Marx was a bitter cuss, the odd positioning of whom in relation to religion from a Religious Studies perspective relates to the binary disambiguation in his thinking between what’s genuinely real and what’s not, namely mental projections and ideological phrasings. Reading Marx in my Theories and Method in Religion seminar, we spent some time closely attending to the famous passage about religion as the opiate of the people (in “Contribution to the Critique of Hegel’s Philosophy of Right: An Introduction”). We read it along with “On The Jewish Question,” selections from the German Ideology, and that extended passage on the commodity fetish from volume 1 of Capital, and also the Communist Manifesto. Quite clearly, my own mostly sour reading of Marx in seminar reflects my own controlling interest in images and in the aesthetic imagination.
In seminar, we are reading all of the classical theorists for what they have to say as much about modernity as they do about religion per se. The same carries through with Marx. About “On the Jewish Question,” I’ve written before here at the blog. What I sought to do there was to transvalue Marx’s critique, to affirm the dynamics of alienation and difference, Judaism and “money,” even perversion that Marx himself identified with such keen brilliance. What struck me reading Marx this time around was that his use of the racist conceptualization of the fetish, a stock figure in nineteenth century European letters, shares the same structure and function as the anti-Semitism in “On the Jewish Question.” In both are exhibited modern animus to archaic forms of religion. The anti-Semitic animus and the racial animus are deployed deliberately as political critique. The polemical upshot for Marx was that bourgeois society, i.e. Christian society, is nothing better than Judaism, no better than the primitive fetishism. But which is uglier? Is it the image in the mirror with which he wanted to show Europe its “real” visage or is it the ugly mirror, the prejudice itself, with which he does so?
The sticking point is how, philosophically definite notions about what’s “real” and what’s imagination and fantasy are coupled with an unerring confidence in the critic’s own ability as a political economist to discern the truth of the one (real economic conditions) and the falseness (theology) of the other. As a critical theoretician, there is no ultimate involution of the one and the other. Illusion, alienation, haggling, commodity fetish all sit on one side, destined to vanish into air like a puff of smoke, when once and for all are changed the material conditions that give them rise, when class distinction is finally abolished because the international proletariat will have become the human race, in the terrifying words of the Internationale.
Exercising Marx throughout these essays is the sharply demarcated difference between real versus ersatz happiness, between real need (food, drink, procreative sex) versus the surplus wants of advanced market economies with the liberation of “man” as “species being” standing over the rights-invested emancipation of the bourgeois citizen.

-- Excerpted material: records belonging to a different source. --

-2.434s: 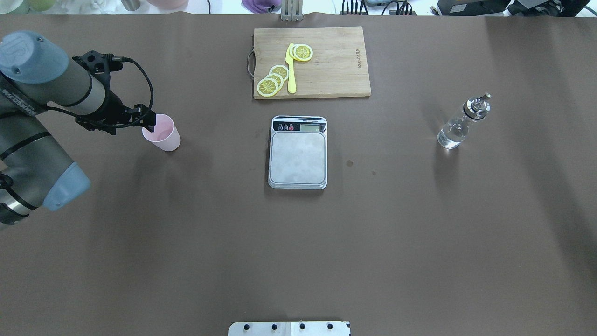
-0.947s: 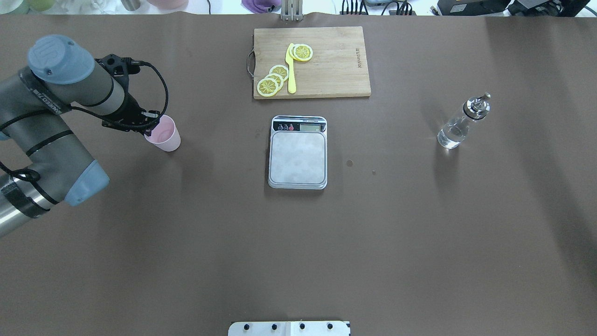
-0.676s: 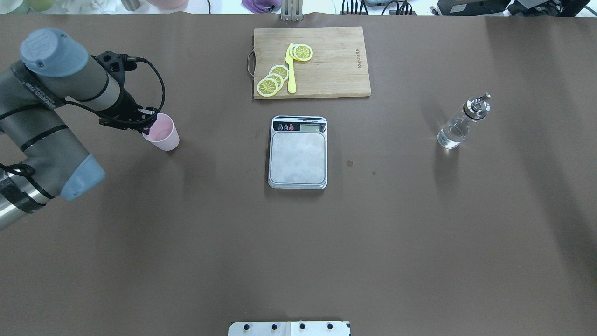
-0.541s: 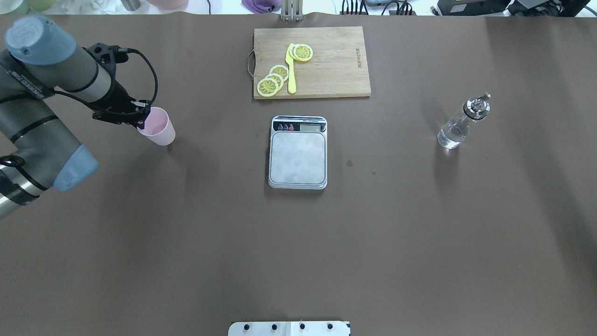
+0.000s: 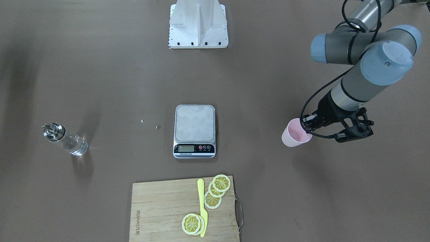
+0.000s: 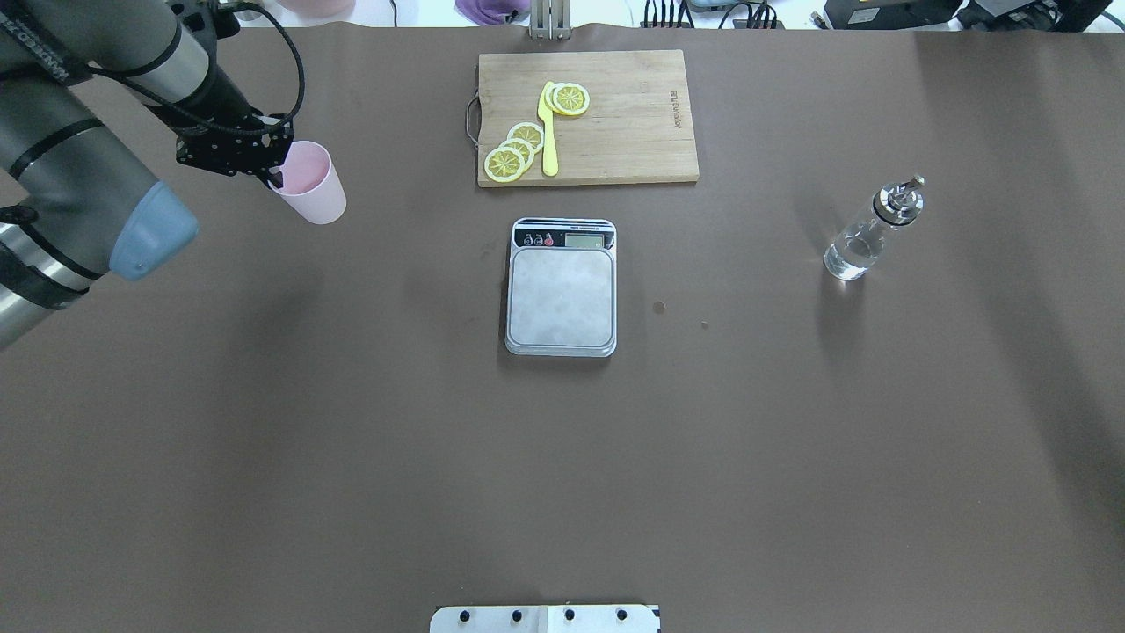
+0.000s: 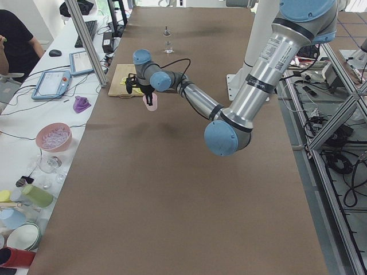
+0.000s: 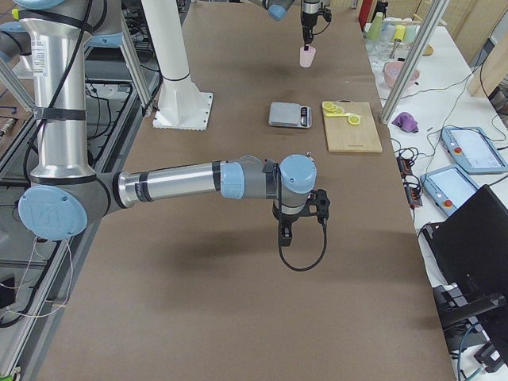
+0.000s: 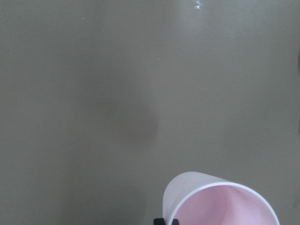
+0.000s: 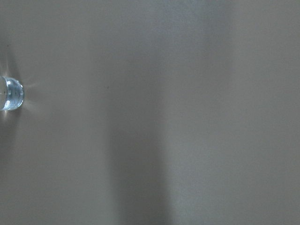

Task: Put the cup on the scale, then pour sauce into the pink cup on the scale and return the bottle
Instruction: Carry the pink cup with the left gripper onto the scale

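Note:
My left gripper point(image 6: 274, 174) is shut on the rim of the pale pink cup point(image 6: 309, 182) and holds it upright above the table at the far left. The cup also shows in the front view point(image 5: 295, 137) and low in the left wrist view point(image 9: 220, 201). The scale point(image 6: 561, 294) sits at the table's middle, its steel platform bare. The glass bottle point(image 6: 866, 236) with the clear sauce stands upright at the right. My right gripper point(image 8: 284, 234) shows only in the exterior right view, hanging above the table; I cannot tell whether it is open or shut.
A wooden cutting board point(image 6: 642, 116) with lemon slices point(image 6: 514, 151) and a yellow knife point(image 6: 548, 132) lies beyond the scale. The robot base plate point(image 6: 545, 619) is at the near edge. The bottle's base shows at the right wrist view's left edge point(image 10: 10, 93).
My left arm has risen with the cup in its grip, lifting it off the table and carrying it a little toward the far edge. Scale and bottle have not moved.

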`<state>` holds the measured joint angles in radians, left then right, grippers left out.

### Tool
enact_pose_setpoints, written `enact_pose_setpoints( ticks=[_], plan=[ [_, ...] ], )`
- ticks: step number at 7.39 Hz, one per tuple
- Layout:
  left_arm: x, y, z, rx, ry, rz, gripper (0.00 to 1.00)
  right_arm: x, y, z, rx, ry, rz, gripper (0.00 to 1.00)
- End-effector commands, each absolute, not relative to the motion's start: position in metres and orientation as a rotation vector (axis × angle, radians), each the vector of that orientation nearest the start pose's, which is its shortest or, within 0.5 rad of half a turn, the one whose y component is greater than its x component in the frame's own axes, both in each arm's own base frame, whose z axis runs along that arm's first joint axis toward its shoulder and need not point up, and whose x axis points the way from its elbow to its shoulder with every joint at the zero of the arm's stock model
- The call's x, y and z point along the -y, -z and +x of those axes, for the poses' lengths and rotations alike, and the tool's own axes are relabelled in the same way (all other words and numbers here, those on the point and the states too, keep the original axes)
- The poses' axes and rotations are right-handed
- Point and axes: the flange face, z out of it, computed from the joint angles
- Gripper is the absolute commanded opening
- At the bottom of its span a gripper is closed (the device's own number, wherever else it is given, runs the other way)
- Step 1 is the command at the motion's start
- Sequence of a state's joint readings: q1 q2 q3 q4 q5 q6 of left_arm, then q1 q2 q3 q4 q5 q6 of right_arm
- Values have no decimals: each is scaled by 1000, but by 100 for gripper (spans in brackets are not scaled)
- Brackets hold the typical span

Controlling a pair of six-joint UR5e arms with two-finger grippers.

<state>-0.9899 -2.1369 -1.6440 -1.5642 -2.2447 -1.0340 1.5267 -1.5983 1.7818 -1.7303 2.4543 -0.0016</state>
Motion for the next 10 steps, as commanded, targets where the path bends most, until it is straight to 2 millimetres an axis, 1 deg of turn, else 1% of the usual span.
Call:
enact_pose_setpoints(
  ticks=[1,2,3,4,5,6,7,8,9,10],
  plan=[
    [591,-226,330,-919,294,-97,0,476,-577,35,884,53,3,100],
    [577,-206,358,-931,313,-131,0,476,-577,35,884,53,3,100],
    [561,-178,396,-942,327,-174,0,476,-575,35,885,55,7,100],
    [561,-148,418,-950,365,-189,0,476,-573,35,886,57,10,100],
    [552,-129,450,-935,387,-188,0,475,-574,36,886,54,9,100],
    [549,-121,472,-916,401,-173,0,475,-575,35,884,55,7,100],
    [551,-113,490,-897,412,-169,0,475,-574,35,884,56,8,100],
    [548,-108,506,-882,416,-163,0,476,-573,35,884,57,10,100],
    [535,-110,524,-870,408,-166,0,476,-573,35,884,57,10,100],
    [525,-116,536,-855,402,-157,0,476,-573,36,886,55,10,100]
  ],
)
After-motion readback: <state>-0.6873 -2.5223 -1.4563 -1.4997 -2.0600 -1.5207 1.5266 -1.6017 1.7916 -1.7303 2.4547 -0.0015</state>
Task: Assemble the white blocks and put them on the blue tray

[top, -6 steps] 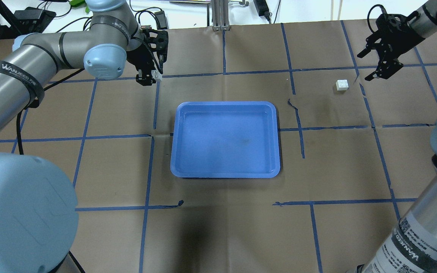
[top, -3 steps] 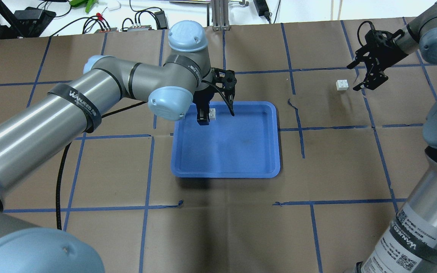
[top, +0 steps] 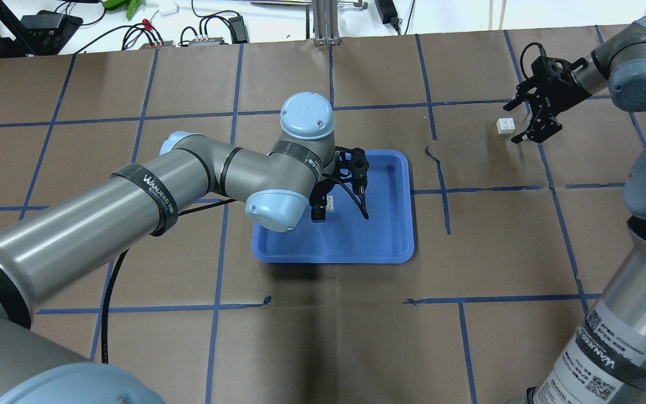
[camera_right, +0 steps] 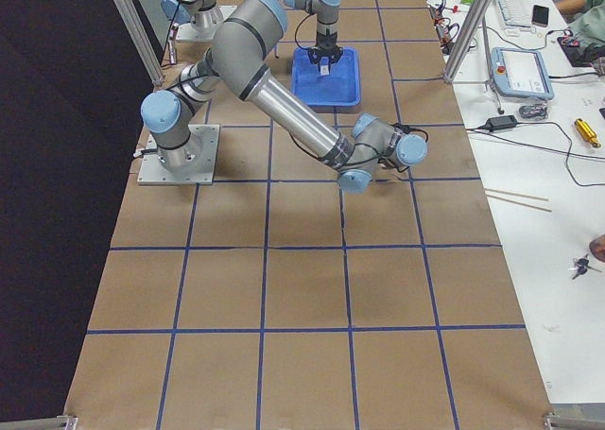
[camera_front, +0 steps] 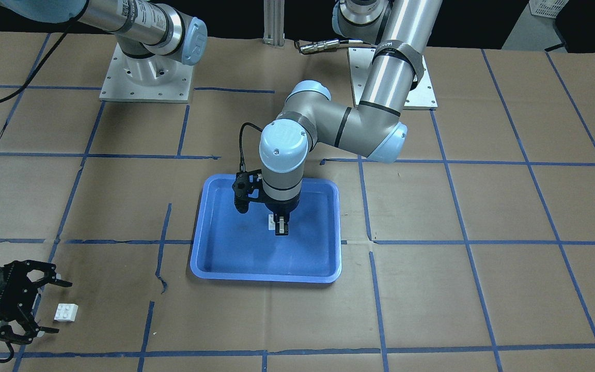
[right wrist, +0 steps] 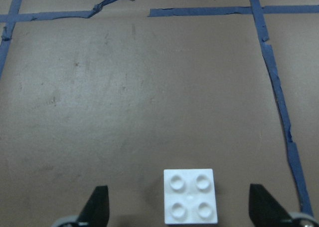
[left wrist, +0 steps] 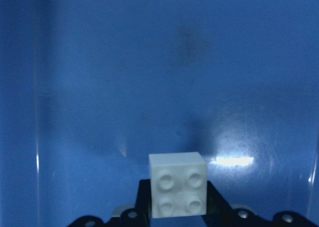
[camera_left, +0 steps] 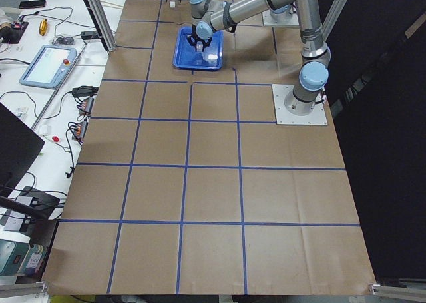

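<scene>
My left gripper is shut on one white block and holds it low over the floor of the blue tray, left of the tray's middle. The left wrist view shows this block studs up between the jaws, with the tray floor behind it. The second white block lies on the brown table at the far right. My right gripper is open, one finger on either side of that block. I cannot tell whether the fingers are down at its level.
The table is covered in brown paper with a blue tape grid. In the front-facing view the tray sits mid-table, and the second block and right gripper are at the lower left. Cables and devices lie beyond the far edge.
My left arm has swung from the far left of the table to over the tray, carrying its block. My right gripper has moved left, so its open fingers now flank the second block.
</scene>
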Controlling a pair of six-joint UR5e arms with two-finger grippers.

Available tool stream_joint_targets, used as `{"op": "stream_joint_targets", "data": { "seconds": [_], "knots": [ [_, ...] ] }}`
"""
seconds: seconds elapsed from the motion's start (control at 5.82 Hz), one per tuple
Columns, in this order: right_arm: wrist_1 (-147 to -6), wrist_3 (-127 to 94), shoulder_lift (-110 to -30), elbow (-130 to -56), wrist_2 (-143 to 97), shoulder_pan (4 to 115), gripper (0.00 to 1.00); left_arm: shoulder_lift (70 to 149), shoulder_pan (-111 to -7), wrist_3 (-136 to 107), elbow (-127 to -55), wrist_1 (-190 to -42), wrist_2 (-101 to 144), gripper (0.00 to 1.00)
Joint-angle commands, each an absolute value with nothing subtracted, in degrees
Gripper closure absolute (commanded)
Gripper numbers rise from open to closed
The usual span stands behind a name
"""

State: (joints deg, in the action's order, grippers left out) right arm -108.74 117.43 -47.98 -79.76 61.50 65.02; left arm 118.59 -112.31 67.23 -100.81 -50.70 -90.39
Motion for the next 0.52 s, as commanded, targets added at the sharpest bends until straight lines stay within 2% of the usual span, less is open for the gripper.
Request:
{"op": "stream_joint_targets", "data": {
  "seconds": [0.0,0.17,0.34],
  "knots": [
    [-109.2,117.5,-48.0,-80.0,62.0,65.0,0.01,119.0,-112.7,67.1,-101.4,-50.2,-90.5,0.51],
    [-109.3,117.5,-47.9,-80.0,62.3,65.0,0.04,118.2,-112.7,67.1,-100.0,-51.0,-90.5,0.18],
    [-109.7,117.4,-47.9,-80.1,62.4,65.0,0.05,116.6,-112.2,67.1,-99.4,-52.7,-90.5,0.12]
  ]
}}
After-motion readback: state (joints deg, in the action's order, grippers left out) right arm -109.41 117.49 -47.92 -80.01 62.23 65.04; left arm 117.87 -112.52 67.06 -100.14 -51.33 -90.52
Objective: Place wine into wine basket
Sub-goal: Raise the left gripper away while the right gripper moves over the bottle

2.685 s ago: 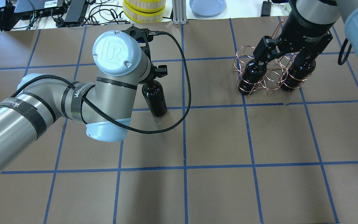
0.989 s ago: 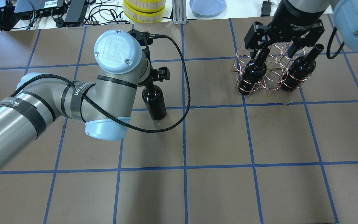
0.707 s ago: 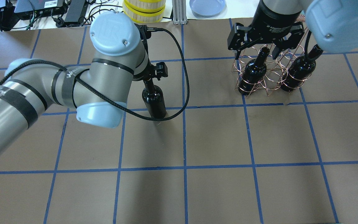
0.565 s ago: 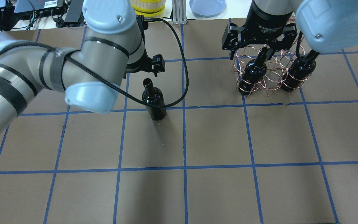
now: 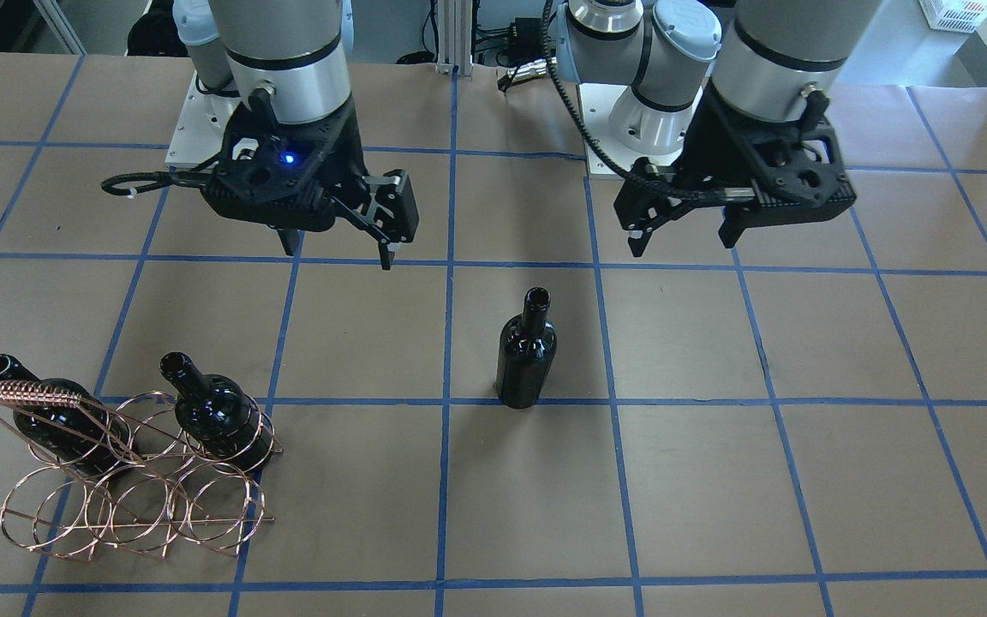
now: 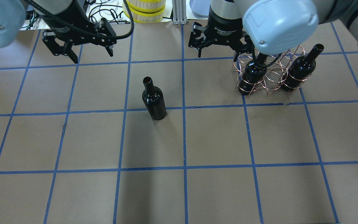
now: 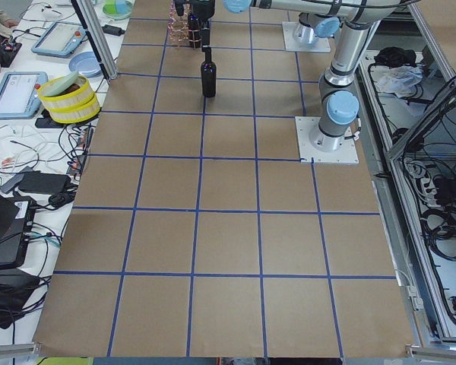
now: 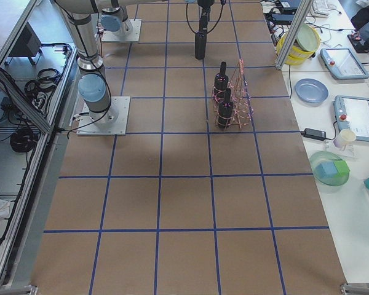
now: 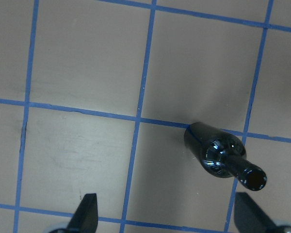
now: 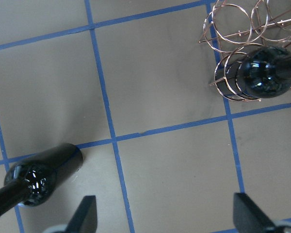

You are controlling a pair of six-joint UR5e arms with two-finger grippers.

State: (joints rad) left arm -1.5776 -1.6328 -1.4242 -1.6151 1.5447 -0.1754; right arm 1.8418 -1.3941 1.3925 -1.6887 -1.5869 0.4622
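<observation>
One near-black wine bottle [image 6: 154, 101] stands upright alone on the brown table, held by nothing; it also shows in the front view [image 5: 526, 356] and the left wrist view [image 9: 218, 155]. The copper wire basket [image 5: 26, 395] stands at the far right and holds two more bottles [image 6: 253, 73] [image 6: 300, 70] in its end rings. My left gripper [image 6: 85, 51] is open and empty, high up, far-left of the lone bottle. My right gripper [image 6: 218, 51] is open and empty, just left of the basket.
Beyond the table's far edge are a yellow-rimmed round container [image 6: 144, 9], a blue plate [image 6: 202, 6] and cables [image 6: 101, 12]. Blue tape lines grid the brown table.
My left gripper has let go of the lone bottle's neck, opened, and moved up and to the far left. My right gripper has lifted off the basket bottles and moved left.
</observation>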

About “On The Jewish Question” I will say again that it could just as well be the case that the unreal reality constituted by Marx as “Judaism” or the unreality of the commodity fetish is far more real than simple species being, which is a necessary but insufficient material condition of human existence. The more plastic reality than “species being” are those that belong to African or capitalist (pace Jewish) materialities.
Reading Marx for religion, I have formed in my own mind, as it were, a cartoon of him skulking around a wretched market in a dirty coat, stomping his foot at the haunting spectral presence of theological simulacra. Marx and Marxist thought together have something of the spectacle about them. That’s how I would read him more charitably than I am doing so here. But for the actual reality of spectacle in the worlds of religion and the market Marx had zero sympathy, and only some understanding as to the enduring character of fantasy and illusion, along with religion and other forms of consciousness. Located alongside the market, religion would be for Marx a funhouse hall of mirrors in which appear all kinds of surrealistically distorted apparitions, Jewish grotesques, primitive fetish objects, and social hieroglyphics. As a one-eyed realist, Marx seems to have missed the very real reasons why one might, in fact, have good reason to participate in back and forth exchange between this for that, be that one commodity for another, or this world for that world, the material and the symbolic, etc. etc.
None of what Marx identified is settled. This includes alienation, the tensions between material structure and ideological superstructure (the way they match up and the way they do not match up), the stubbornness of matter and material need aligned with the simulacra of religion and money, the abiding reality of social conflict and human misery, and the capacity and incapacity of human beings to create change. With no way out of this Platonic cave, with no way past “Judaism” and the “fetish,” about these things, we will always have to “haggle,” at least in this material life. The violent political temper in Marx against the imagination reflects a violent social world that Marx with matching animus could only interpret.